■ Assigned task
Only the pictures are to be left out; please reproduce everything else in the data exactly.

***** Source data

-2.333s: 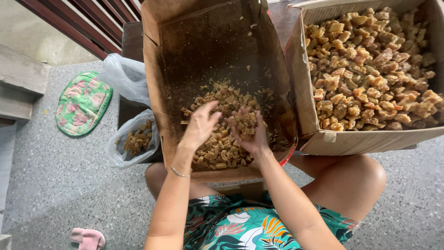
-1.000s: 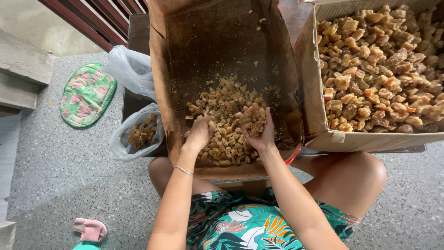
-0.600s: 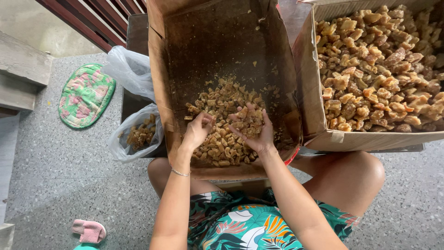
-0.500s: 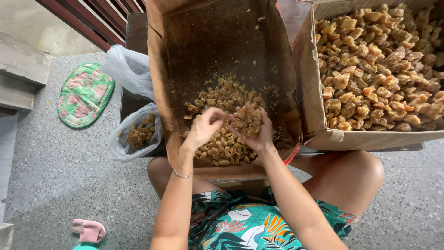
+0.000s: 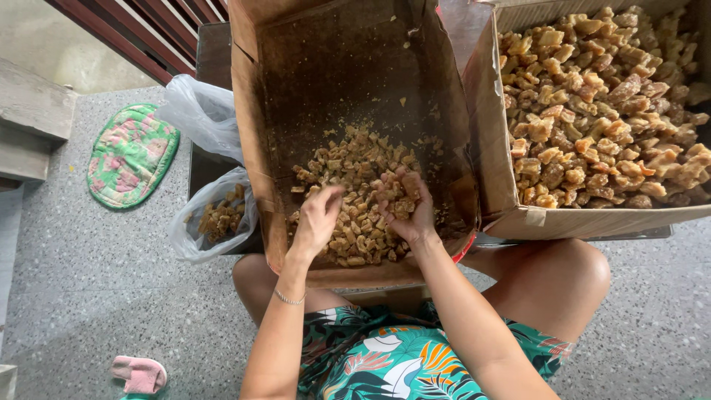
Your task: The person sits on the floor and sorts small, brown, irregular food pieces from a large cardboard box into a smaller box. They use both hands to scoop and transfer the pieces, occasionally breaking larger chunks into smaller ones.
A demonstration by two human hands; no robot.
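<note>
The person wears a garment with a tropical leaf print (image 5: 385, 363) — teal, green, white and some orange. The arms are bare, no sleeves. On the left wrist there is a thin silver bracelet (image 5: 289, 298).

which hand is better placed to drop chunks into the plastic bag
Left, probably. The left hand rests on the brown chunks on the box's bag side; the plastic bag lies just beyond that wall. The right hand sits farther away.

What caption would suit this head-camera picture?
Left hand and right hand sort brown chunks in a cardboard box.
</note>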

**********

■ Solution to the problem
-2.333s: 
-1.000s: 
-0.600s: 
-0.500s: 
+0.000s: 
Your task: The person sits on the floor and sorts small, brown, irregular food pieces from a large cardboard box into a smaller box. They use both hands to scoop and transfer the pieces, occasionally breaking larger chunks into smaller ones.
A demonstration by two human hands; no robot.
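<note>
The person wears a garment with a tropical leaf print (image 5: 385, 363) — teal, green, white and some orange. The arms are bare, no sleeves. On the left wrist there is a thin silver bracelet (image 5: 289, 298).

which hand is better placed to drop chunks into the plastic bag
Left, probably. The left hand rests on the brown chunks on the box's bag side; the plastic bag lies just beyond that wall. The right hand sits farther away.

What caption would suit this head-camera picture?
Left hand and right hand sort brown chunks in a cardboard box.
</note>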

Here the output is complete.